### [Aim of the exercise]
If a line of the data below contains the string "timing", copy it into your answer.

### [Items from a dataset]
================================

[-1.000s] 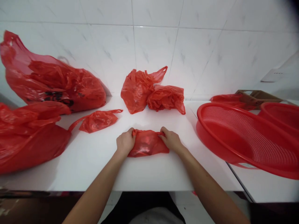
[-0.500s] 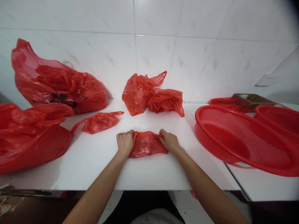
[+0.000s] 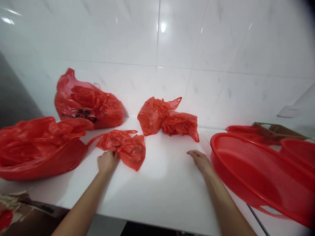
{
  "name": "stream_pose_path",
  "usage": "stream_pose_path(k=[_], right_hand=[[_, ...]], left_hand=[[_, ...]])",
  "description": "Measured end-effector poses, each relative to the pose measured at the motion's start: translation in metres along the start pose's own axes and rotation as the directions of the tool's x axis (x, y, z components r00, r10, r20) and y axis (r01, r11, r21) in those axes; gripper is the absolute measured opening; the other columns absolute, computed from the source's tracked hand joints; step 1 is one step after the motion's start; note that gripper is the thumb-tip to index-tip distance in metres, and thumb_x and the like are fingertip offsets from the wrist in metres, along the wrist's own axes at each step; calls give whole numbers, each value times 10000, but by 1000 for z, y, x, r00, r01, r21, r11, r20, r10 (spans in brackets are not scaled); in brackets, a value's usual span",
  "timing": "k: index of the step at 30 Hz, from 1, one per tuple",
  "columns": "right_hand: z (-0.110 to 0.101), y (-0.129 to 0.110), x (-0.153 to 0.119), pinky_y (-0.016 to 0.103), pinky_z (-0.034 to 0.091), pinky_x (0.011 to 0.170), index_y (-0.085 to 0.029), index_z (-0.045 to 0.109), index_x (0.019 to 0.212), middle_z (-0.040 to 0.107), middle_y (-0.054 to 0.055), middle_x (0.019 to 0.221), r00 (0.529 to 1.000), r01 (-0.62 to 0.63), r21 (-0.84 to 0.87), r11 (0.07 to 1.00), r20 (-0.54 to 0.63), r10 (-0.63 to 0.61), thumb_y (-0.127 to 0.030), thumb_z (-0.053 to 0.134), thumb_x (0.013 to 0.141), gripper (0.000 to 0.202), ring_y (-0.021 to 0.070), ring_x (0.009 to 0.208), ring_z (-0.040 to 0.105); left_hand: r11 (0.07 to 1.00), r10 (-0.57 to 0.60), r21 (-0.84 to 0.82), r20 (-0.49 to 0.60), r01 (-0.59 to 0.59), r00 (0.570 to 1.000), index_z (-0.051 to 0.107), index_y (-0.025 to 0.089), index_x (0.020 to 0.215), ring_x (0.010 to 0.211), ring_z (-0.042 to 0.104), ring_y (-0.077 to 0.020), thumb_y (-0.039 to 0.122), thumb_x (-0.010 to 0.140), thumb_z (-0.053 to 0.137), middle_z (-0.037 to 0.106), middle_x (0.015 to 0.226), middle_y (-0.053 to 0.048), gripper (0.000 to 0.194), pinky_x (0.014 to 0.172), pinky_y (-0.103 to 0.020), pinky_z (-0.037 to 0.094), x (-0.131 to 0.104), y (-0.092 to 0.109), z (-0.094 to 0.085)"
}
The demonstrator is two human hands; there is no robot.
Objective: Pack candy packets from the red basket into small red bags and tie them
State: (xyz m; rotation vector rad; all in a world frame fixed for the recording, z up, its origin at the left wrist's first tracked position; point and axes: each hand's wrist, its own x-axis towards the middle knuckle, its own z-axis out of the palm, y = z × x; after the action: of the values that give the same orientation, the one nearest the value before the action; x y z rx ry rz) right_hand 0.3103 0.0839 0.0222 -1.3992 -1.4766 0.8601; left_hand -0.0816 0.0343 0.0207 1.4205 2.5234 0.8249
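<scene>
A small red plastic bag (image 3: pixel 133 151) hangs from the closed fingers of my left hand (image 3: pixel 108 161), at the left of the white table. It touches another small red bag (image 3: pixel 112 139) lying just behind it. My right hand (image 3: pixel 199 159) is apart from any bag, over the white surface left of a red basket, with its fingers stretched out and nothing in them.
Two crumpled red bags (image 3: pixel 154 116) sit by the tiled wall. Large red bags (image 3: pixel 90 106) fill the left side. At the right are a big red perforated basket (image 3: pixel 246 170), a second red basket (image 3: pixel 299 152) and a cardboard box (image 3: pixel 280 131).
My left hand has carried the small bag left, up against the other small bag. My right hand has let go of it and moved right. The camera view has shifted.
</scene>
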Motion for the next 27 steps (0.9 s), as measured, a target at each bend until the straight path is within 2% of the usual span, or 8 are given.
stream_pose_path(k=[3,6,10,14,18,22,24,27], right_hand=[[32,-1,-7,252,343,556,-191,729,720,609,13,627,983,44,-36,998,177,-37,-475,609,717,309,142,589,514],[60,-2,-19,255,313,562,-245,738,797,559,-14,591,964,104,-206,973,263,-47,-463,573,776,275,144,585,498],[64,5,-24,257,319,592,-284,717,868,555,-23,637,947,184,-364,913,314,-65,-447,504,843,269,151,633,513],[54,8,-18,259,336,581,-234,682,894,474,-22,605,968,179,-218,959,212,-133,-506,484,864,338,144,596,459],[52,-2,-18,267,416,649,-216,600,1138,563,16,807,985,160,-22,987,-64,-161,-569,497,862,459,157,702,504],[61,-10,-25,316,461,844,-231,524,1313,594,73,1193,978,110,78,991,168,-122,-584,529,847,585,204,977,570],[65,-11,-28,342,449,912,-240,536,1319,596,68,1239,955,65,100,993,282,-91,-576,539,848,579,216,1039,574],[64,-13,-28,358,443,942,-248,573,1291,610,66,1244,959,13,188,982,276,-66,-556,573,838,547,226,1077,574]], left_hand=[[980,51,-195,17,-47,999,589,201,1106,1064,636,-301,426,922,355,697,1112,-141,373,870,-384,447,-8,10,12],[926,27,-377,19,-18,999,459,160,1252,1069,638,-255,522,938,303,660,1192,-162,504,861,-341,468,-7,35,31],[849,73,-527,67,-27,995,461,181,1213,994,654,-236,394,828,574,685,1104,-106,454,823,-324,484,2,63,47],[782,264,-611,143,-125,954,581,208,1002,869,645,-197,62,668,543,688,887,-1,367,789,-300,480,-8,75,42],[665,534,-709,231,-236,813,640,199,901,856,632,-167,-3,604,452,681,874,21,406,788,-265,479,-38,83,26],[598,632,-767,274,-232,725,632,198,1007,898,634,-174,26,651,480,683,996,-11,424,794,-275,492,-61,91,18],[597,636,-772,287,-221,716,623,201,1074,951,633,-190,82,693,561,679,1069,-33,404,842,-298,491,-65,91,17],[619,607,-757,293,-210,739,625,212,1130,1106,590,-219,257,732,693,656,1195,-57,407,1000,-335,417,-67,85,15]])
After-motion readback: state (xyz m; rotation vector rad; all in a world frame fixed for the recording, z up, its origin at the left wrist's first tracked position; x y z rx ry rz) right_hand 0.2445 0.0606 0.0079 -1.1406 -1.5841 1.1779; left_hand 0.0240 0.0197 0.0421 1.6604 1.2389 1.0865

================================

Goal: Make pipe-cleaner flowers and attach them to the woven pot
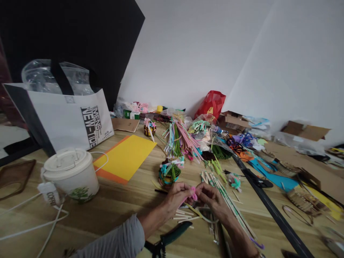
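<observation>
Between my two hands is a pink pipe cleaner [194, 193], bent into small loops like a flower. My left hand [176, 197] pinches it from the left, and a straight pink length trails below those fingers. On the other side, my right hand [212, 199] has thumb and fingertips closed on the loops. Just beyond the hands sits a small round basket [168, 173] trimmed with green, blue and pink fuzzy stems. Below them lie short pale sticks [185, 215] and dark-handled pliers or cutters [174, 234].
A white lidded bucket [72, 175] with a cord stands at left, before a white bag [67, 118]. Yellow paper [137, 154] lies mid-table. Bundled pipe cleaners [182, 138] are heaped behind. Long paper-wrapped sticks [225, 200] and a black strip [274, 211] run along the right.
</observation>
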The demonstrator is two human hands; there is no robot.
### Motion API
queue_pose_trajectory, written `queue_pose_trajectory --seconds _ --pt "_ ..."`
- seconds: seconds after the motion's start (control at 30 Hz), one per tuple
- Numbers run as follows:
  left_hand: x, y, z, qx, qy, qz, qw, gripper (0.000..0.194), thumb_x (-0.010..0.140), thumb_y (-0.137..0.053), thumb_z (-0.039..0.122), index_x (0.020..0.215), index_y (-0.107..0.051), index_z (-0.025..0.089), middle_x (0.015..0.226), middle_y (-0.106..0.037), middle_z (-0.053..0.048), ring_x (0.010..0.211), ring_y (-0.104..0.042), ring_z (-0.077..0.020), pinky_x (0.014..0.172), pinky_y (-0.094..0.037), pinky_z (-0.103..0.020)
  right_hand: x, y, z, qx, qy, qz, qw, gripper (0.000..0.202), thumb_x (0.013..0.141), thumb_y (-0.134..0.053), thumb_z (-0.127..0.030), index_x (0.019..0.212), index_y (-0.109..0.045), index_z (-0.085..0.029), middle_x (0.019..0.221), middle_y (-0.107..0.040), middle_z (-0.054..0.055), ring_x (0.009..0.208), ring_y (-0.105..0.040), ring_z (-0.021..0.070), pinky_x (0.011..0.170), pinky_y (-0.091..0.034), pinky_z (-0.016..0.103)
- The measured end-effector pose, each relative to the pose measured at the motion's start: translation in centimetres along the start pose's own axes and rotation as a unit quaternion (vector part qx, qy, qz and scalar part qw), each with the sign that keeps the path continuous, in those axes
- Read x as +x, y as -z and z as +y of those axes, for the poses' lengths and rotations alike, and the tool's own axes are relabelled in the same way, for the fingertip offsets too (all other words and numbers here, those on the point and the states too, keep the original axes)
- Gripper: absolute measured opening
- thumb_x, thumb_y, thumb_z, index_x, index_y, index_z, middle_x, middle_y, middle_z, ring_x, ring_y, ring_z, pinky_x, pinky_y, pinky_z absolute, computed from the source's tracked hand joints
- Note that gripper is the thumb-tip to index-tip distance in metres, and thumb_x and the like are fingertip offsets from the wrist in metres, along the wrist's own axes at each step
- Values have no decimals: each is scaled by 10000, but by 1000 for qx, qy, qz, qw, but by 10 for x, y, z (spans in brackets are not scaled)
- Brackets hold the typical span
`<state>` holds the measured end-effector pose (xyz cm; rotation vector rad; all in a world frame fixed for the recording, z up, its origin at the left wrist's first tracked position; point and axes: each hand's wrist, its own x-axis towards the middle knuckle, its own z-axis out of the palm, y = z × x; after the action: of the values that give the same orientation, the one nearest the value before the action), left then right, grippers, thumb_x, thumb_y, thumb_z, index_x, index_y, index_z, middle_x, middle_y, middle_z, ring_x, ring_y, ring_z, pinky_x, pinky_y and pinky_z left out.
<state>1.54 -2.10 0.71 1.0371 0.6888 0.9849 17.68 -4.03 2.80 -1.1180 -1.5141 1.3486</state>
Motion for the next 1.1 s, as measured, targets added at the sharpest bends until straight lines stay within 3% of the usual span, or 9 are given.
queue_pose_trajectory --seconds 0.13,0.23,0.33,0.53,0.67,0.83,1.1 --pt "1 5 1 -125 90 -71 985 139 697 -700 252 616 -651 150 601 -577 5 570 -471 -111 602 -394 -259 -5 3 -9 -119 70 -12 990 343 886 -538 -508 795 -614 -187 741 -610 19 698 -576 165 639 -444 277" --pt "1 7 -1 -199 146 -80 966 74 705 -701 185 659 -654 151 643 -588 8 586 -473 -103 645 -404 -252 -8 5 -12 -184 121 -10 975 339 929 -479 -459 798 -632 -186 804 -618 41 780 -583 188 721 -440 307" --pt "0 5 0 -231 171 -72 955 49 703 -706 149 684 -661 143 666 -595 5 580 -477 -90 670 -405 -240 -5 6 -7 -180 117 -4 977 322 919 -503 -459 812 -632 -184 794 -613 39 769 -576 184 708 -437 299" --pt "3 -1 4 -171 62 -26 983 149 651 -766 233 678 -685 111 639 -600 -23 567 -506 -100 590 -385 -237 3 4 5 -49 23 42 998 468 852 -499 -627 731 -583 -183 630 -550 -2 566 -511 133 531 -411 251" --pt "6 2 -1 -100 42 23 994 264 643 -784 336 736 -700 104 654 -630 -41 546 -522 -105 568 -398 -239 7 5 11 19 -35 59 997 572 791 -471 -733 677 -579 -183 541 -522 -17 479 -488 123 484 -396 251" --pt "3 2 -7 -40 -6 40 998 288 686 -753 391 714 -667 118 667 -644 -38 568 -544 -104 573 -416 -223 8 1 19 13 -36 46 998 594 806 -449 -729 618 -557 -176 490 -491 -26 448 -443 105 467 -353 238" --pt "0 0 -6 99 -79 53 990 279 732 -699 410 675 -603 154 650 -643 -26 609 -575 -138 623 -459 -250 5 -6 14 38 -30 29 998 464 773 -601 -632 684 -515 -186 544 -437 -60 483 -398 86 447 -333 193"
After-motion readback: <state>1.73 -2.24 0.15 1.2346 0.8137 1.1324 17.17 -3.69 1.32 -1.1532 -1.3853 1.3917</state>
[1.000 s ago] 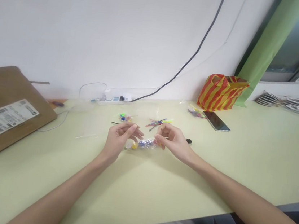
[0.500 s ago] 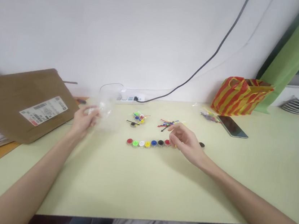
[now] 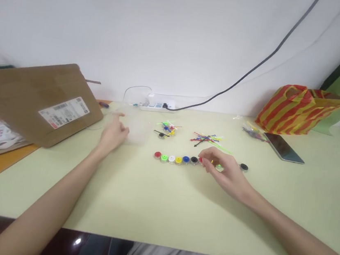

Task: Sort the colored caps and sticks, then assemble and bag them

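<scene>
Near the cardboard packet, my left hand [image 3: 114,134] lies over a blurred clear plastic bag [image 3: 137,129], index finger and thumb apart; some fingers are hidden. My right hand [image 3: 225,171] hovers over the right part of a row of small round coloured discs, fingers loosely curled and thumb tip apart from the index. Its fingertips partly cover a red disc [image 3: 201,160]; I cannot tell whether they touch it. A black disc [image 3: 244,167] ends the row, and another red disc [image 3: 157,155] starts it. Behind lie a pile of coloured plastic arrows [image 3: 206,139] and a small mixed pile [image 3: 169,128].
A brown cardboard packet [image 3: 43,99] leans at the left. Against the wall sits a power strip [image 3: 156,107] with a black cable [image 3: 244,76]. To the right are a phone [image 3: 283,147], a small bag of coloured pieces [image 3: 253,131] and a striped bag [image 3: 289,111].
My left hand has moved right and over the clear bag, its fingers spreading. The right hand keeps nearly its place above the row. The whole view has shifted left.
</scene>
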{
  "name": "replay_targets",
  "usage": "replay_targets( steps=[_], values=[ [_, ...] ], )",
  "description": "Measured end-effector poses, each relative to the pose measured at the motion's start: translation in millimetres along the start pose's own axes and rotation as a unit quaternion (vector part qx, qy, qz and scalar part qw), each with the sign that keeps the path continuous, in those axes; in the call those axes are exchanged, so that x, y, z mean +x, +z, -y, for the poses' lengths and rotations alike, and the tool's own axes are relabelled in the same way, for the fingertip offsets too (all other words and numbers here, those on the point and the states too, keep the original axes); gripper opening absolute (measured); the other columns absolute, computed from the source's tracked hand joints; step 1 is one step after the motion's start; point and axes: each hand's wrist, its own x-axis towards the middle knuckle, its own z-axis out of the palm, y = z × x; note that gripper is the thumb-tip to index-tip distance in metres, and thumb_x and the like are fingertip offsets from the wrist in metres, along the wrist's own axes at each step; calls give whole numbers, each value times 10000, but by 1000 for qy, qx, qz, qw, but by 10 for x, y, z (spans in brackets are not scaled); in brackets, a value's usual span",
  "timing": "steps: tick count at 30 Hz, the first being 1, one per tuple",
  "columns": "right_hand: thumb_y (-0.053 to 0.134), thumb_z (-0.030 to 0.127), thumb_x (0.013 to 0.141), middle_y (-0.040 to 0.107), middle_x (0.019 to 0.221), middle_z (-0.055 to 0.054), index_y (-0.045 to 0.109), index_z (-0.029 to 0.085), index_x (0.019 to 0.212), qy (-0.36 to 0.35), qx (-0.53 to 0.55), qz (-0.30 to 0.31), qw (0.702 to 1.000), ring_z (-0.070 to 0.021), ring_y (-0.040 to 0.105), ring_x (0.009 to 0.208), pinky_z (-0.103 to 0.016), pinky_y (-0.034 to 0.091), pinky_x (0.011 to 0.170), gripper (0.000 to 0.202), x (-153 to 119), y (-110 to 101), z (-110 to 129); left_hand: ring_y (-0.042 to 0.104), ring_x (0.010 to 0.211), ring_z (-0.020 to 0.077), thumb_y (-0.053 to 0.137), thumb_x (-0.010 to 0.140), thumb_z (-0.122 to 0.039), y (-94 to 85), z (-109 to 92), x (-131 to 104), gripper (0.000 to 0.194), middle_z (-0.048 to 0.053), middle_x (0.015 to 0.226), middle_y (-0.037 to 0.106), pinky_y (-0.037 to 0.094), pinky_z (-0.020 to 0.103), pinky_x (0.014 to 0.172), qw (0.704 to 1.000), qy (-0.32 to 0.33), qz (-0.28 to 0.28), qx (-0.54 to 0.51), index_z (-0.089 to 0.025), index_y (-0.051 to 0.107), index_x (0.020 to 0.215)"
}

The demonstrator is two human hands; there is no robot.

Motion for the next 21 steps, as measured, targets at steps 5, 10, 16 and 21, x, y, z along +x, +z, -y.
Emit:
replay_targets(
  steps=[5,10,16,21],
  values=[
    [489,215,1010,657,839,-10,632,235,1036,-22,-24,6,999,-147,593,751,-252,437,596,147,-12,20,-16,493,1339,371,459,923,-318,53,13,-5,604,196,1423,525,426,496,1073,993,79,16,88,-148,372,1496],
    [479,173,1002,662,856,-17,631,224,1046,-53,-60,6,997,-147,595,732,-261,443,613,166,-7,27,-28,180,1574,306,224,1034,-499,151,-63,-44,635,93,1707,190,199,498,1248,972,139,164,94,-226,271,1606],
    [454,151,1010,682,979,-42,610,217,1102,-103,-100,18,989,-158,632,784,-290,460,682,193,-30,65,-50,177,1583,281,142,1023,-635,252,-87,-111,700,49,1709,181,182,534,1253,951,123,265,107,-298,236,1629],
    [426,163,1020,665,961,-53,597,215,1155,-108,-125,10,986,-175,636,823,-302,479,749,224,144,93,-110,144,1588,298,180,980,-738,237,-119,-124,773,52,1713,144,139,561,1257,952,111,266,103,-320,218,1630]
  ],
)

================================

### [Task answer]
  "timing": "k: index of the step at 30 Hz, from 1, one per tuple",
  "timing": "steps: tick count at 30 Hz, the first being 1, one per tuple",

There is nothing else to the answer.